● **Directions**: Determine how many lines of the listing contain the word "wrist". The reply is that number alone.
== Segment start ==
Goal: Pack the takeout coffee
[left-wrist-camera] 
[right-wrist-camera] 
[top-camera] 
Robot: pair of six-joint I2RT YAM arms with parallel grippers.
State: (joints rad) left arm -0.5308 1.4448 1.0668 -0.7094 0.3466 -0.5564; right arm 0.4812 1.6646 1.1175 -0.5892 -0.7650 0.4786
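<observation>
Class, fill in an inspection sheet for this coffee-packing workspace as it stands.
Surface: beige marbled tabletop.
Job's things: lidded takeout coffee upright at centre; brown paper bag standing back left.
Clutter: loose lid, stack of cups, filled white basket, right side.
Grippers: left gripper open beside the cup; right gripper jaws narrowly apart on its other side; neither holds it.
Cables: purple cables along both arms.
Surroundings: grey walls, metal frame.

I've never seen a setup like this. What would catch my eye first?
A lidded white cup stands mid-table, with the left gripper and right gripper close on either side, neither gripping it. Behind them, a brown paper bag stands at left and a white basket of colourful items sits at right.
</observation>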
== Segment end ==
● **Written response**: 2